Dragon Ball series review

Pleasant Martin-Oguike, Fall editor

 

Dragon Ball is manga (Japanese comic book) adaptation of Journey to the West with a little bit of Bruce Lee, Jakie Chan and 80’s American action movies for good measure. In the hands of any other artist, these elements mixed together would never work. It would take nothing less than a creative genius to pull this off. A creative genius like Akira Toriyama.

Toriyama, his editor, and his wife, accidentally created an empire. But enough about Dragon Ball’s conception. Let’s talk about the story itself. The manga is about Goku (an extremely strong boy with a monkey tail), Bulma (the daughter of the richest man in the world) and company going around the world to find the legendary dragon balls, which will grant the wishes of whoever finds all seven of them.

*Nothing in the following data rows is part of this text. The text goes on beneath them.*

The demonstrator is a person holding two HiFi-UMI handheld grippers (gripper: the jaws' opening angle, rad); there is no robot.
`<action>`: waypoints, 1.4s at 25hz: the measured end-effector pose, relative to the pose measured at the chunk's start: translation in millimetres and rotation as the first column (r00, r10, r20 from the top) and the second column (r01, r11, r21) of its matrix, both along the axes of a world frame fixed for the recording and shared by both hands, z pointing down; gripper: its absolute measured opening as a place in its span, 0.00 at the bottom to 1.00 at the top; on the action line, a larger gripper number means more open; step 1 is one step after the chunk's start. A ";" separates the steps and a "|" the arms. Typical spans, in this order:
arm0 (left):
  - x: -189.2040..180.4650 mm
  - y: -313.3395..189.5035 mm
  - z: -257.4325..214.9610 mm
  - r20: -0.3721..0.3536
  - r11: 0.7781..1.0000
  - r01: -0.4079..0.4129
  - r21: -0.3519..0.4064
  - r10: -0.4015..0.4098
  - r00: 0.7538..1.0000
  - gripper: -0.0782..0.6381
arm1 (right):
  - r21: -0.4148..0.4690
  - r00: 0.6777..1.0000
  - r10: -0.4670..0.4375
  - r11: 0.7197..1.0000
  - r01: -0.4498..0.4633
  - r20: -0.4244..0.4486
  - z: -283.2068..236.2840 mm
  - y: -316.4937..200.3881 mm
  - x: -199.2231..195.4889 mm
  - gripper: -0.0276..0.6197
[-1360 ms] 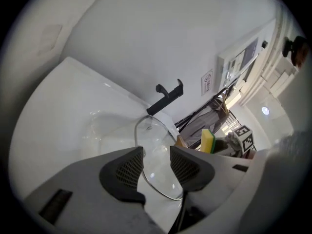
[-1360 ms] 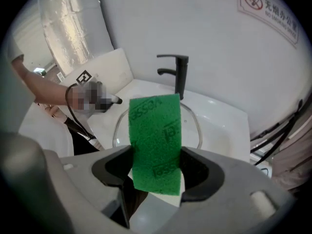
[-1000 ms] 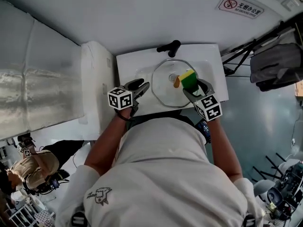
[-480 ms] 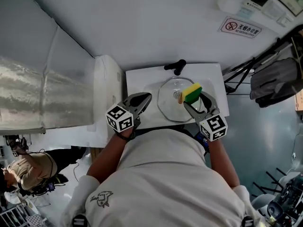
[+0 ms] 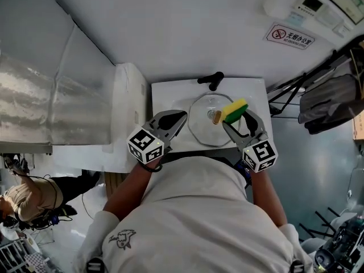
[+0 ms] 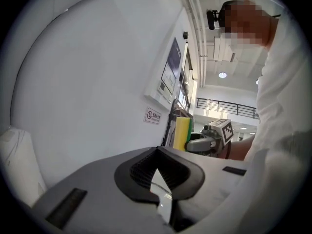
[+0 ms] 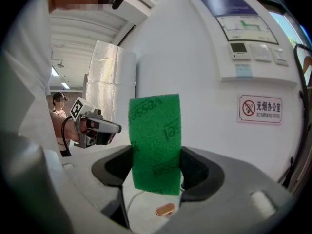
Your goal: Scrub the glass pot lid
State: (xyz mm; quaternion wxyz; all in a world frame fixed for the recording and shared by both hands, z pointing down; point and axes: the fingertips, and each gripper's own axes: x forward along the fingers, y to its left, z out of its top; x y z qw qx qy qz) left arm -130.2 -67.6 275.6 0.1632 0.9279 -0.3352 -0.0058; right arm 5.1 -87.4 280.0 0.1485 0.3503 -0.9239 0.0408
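One glass lid (image 5: 209, 124) lies in the sink (image 5: 170, 98); right hand-held gripper (image 5: 232, 120) grips sponge (image 5: 235, 109), left hand-held gripper (image 5: 181, 116) clenched empty.

Top: you wear a pale short-sleeved T-shirt (image 5: 199, 209), small dark emblem (image 5: 120, 238) at your left shoulder | Wrists: dark bands (image 5: 151, 165) | Tools: your left gripper (image 5: 182, 115) and right gripper (image 5: 236, 119) are grey with dark ribbed pads, white cubes (image 5: 146, 144) printed with black squares.
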 end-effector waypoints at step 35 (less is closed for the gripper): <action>232.1 223.9 -43.4 0.089 0.963 0.255 0.089 -0.262 0.961 0.11 | 0.026 0.982 -0.175 0.984 0.174 0.065 -11.4 194.6 241.9 0.50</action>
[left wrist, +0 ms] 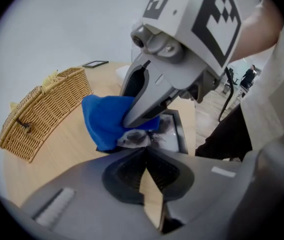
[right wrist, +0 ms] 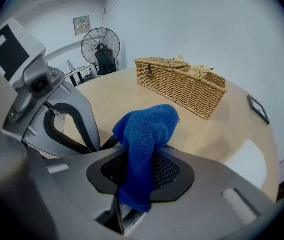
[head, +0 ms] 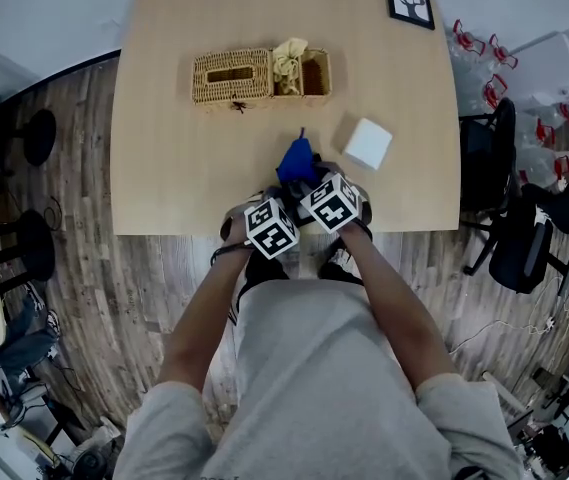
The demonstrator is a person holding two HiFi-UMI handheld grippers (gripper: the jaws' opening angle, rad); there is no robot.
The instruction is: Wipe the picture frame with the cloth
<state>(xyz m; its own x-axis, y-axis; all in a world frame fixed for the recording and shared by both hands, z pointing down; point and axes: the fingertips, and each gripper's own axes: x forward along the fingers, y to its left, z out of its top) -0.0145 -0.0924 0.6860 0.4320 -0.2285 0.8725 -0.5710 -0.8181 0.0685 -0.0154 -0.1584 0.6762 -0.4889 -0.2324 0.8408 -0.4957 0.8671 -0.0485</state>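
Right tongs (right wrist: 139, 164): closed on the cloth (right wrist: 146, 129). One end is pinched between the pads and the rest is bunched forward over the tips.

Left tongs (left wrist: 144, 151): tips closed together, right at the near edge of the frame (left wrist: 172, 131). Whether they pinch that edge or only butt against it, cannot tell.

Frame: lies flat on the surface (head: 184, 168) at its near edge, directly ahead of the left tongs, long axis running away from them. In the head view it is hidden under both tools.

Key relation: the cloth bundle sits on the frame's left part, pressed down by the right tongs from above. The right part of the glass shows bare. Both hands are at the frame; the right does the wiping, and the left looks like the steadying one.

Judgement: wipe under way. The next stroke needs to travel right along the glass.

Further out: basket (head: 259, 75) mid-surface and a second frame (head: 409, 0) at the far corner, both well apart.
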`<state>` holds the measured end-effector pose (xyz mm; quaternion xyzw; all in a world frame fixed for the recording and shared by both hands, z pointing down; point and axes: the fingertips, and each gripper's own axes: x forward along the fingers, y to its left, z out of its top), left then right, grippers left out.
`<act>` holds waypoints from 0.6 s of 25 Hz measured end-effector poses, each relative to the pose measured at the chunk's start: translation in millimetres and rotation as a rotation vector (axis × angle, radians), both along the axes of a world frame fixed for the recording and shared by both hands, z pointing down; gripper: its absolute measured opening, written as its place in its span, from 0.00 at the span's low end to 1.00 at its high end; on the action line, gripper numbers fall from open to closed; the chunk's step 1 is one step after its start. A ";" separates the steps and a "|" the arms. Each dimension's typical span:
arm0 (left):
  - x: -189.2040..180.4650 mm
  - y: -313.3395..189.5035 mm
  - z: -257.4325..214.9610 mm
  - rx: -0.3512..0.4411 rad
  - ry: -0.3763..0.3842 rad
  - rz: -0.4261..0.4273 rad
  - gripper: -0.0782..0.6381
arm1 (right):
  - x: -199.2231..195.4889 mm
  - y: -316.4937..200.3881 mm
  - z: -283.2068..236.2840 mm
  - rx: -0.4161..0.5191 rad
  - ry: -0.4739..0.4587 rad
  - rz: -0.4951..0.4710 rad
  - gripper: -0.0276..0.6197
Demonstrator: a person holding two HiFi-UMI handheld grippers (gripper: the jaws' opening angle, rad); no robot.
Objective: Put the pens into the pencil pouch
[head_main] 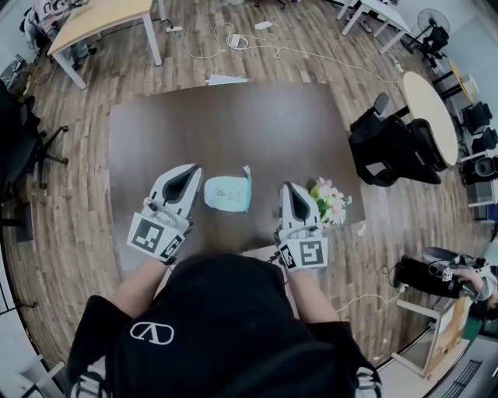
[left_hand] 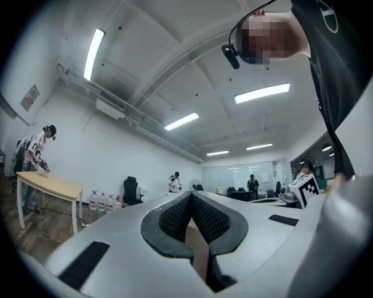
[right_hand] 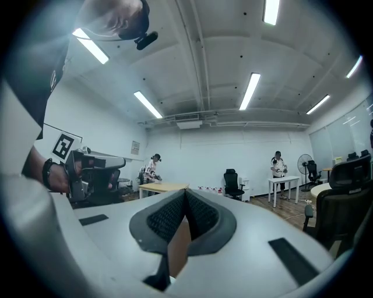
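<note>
The light blue pencil pouch [head_main: 228, 193] lies on the dark brown table [head_main: 233, 124], between my two grippers. My left gripper [head_main: 187, 174] is just left of the pouch, jaws shut with nothing between them. My right gripper [head_main: 289, 191] is a little to the pouch's right, also shut and empty. In the left gripper view the left gripper [left_hand: 191, 197] has its pads closed together, pointing out across the room. In the right gripper view the right gripper [right_hand: 185, 194] is closed the same way. No pen shows in any view.
A small bunch of pink and white flowers [head_main: 331, 200] sits beside the right gripper. A black office chair [head_main: 393, 148] stands off the table's right edge. A light wooden desk [head_main: 101, 19] is at the far left. Cables [head_main: 233, 39] lie on the floor beyond the table.
</note>
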<state>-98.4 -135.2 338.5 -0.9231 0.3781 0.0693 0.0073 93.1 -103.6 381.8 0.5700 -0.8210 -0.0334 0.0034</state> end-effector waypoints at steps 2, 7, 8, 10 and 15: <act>0.2 -1.5 -0.5 -0.004 0.002 0.004 0.11 | 0.6 -0.6 -0.6 -0.004 -0.002 0.002 0.04; 0.9 -1.4 0.0 -0.009 0.006 0.015 0.11 | 1.0 -0.3 -0.8 -0.007 -0.006 0.002 0.04; 0.5 -1.3 0.2 -0.010 0.008 0.017 0.11 | 0.6 -0.2 -0.8 -0.008 -0.006 0.002 0.04; -1.1 -1.2 0.3 -0.014 0.015 0.019 0.11 | -0.5 -0.1 -0.1 -0.012 -0.006 0.001 0.04; -5.1 3.1 0.5 -0.031 0.015 0.016 0.11 | -3.0 4.4 2.2 -0.037 -0.010 -0.006 0.04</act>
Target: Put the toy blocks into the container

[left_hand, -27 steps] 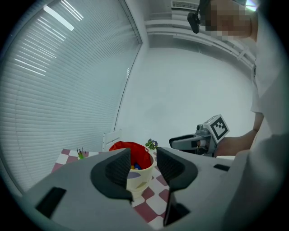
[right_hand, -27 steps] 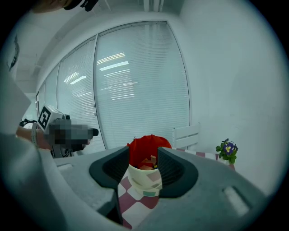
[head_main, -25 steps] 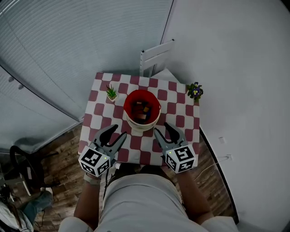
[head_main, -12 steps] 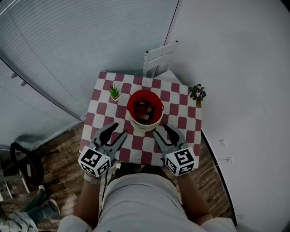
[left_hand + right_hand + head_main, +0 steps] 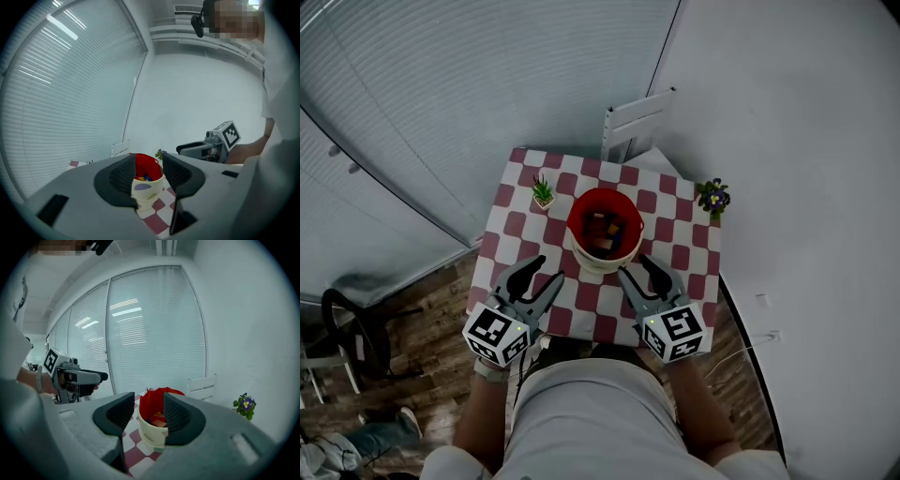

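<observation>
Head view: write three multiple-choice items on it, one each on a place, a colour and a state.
1. Where does the bucket stand?
A. On a stool
B. Mid-table on the checked cloth
C. On a shelf

2. What colour is the bucket's inside?
A. Red
B. Blue
C. Green

3. How do the jaws of the left gripper and right gripper stand?
A. Both shut on blocks
B. Left shut, right apart
C. Both apart, empty

Answers:
1 B, checked squares surround it on all sides.
2 A, red lining shows around the toy blocks.
3 C, each gripper view shows a clear gap, with the bucket beyond it.
</observation>
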A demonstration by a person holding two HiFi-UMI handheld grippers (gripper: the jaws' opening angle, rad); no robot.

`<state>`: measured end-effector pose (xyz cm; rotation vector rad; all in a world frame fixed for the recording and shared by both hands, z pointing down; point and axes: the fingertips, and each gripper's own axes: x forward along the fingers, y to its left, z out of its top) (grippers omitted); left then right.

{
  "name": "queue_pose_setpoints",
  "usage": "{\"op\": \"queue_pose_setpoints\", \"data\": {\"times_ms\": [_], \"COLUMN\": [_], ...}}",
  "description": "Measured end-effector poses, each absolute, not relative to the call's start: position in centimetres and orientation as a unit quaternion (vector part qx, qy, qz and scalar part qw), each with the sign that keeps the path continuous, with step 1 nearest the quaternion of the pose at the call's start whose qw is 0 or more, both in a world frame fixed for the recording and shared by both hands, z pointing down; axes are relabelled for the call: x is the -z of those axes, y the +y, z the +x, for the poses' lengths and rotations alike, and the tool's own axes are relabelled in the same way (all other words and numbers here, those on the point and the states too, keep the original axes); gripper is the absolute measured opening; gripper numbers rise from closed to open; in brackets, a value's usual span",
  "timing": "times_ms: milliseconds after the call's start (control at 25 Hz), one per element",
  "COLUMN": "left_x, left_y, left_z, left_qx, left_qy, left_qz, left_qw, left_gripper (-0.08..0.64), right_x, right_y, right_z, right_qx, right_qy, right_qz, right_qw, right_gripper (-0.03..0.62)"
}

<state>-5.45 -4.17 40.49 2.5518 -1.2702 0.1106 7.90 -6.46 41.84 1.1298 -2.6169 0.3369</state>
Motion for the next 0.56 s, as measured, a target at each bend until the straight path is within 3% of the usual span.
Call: {"op": "queue_pose_setpoints", "data": {"times_ms": [560], "left_x": [-40.7], "left_y": [-3.4], "left_z": [-6.1], "left_qx": [-0.037], "left_qy": [-0.45], "left_qz": [0.88], "left_qw": [0.149], "left_gripper": [0.156], "right_x": [-41.9], "right_y": [-6.2], "right_z": [6.8], "right_qx": [-0.118], "right_qy": [-0.91], "right_qz": [0.373], "right_qw": [0.137], "right_gripper": [0.177]}}
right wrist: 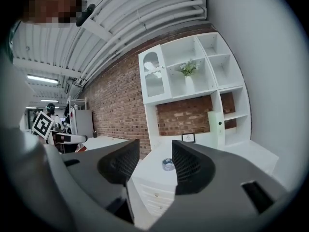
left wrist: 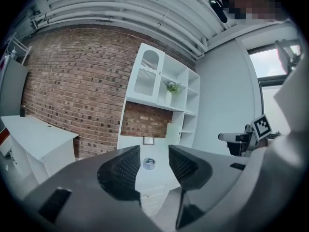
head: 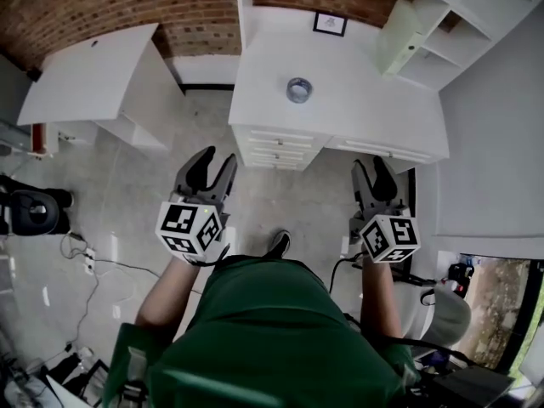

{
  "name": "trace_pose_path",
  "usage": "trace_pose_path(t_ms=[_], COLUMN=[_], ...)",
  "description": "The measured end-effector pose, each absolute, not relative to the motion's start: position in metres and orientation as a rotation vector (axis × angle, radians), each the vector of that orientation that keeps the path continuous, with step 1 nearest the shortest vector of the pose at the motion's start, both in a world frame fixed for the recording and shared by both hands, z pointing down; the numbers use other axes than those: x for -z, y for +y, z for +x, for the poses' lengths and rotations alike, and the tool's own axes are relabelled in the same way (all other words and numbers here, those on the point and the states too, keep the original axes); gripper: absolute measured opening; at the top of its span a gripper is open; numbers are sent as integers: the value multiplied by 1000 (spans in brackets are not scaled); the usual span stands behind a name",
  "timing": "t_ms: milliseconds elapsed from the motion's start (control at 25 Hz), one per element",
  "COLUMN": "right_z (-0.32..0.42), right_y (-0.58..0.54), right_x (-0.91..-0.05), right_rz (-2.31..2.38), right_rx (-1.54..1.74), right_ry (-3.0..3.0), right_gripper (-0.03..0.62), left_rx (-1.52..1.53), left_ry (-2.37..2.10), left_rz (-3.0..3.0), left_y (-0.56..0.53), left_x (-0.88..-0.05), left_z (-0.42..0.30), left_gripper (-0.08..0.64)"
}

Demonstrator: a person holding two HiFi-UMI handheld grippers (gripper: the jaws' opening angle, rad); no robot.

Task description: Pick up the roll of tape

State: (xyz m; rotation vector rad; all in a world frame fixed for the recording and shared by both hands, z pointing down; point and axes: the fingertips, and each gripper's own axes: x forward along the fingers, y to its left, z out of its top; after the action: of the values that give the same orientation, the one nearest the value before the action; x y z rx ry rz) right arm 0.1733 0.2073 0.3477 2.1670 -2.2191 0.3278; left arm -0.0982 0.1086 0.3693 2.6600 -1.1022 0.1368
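Note:
A small silvery roll of tape [head: 298, 89] lies flat on the white desk [head: 357, 100], near its middle. It shows far off between the jaws in the left gripper view as the tape roll [left wrist: 149, 164] and in the right gripper view as the tape roll [right wrist: 168, 165]. My left gripper [head: 212, 165] is held over the floor in front of the desk's drawers, open and empty. Farther right, my right gripper [head: 374, 170] hangs at the desk's front edge, also open with nothing in it. Both are well short of the tape.
A framed picture [head: 330, 24] leans at the desk's back against the brick wall. White shelving [head: 442, 24] stands at the right, with a plant [right wrist: 188, 69] on a shelf. Another white table [head: 85, 75] stands left. Cables [head: 85, 262] lie on the floor at left.

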Motion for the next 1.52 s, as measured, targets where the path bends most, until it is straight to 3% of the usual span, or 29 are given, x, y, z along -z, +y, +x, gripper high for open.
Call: trace_pose_path(t_ms=[360,840,1520], right_z=[223,234,243], right_y=[181,134,-43], right_x=[-351,-370,-418], right_rz=[2105,2065,1909], right_rx=[-354,-408,-478], right_ry=[-2288,-2275,-2164], right_gripper=[222,221,215], left_rx=[-132,-157,-172], left_ry=[-1187,-1159,-1075], left_rz=[2645,2610,2545], left_y=[100,50,-129], left_x=[-361,-386,-435], left_z=[-59,-40,-14], left_gripper=[193,193,193])
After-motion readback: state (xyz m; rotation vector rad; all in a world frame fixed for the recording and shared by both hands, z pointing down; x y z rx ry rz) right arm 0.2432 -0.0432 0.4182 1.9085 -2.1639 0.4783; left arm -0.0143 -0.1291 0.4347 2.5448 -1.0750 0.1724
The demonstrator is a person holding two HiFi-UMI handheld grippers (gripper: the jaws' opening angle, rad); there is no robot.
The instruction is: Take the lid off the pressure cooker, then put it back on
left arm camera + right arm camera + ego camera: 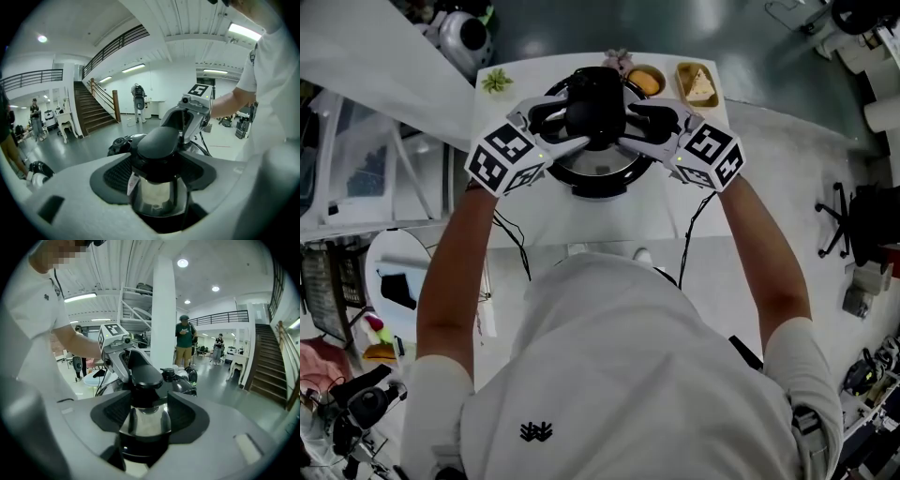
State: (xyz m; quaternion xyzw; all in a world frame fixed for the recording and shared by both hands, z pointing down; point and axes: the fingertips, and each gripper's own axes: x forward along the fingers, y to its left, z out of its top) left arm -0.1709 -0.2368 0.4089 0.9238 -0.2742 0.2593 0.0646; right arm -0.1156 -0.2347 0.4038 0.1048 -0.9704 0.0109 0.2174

Throughout the manga you see Goku growing over time from a kid with super strength living in the countryside to one of the greatest fighters in the universe. Shonen Jump (the company that owns the dragon ball manga) didn’t want growth to be a part of the series. But, nevertheless, growth became the biggest theme in the franchise.

Today Dragon Ball has become so popular that Goku will be the mascot of the 2020 Olympics that will be held in Japan. Dragon Ball has been adapted into multiple cartoons, films, and video games. Akira Toriyama once said, “when making dragon ball my goal was to make Japanese boys happy.” But he ended up making people across the world happy. For generations onto generations.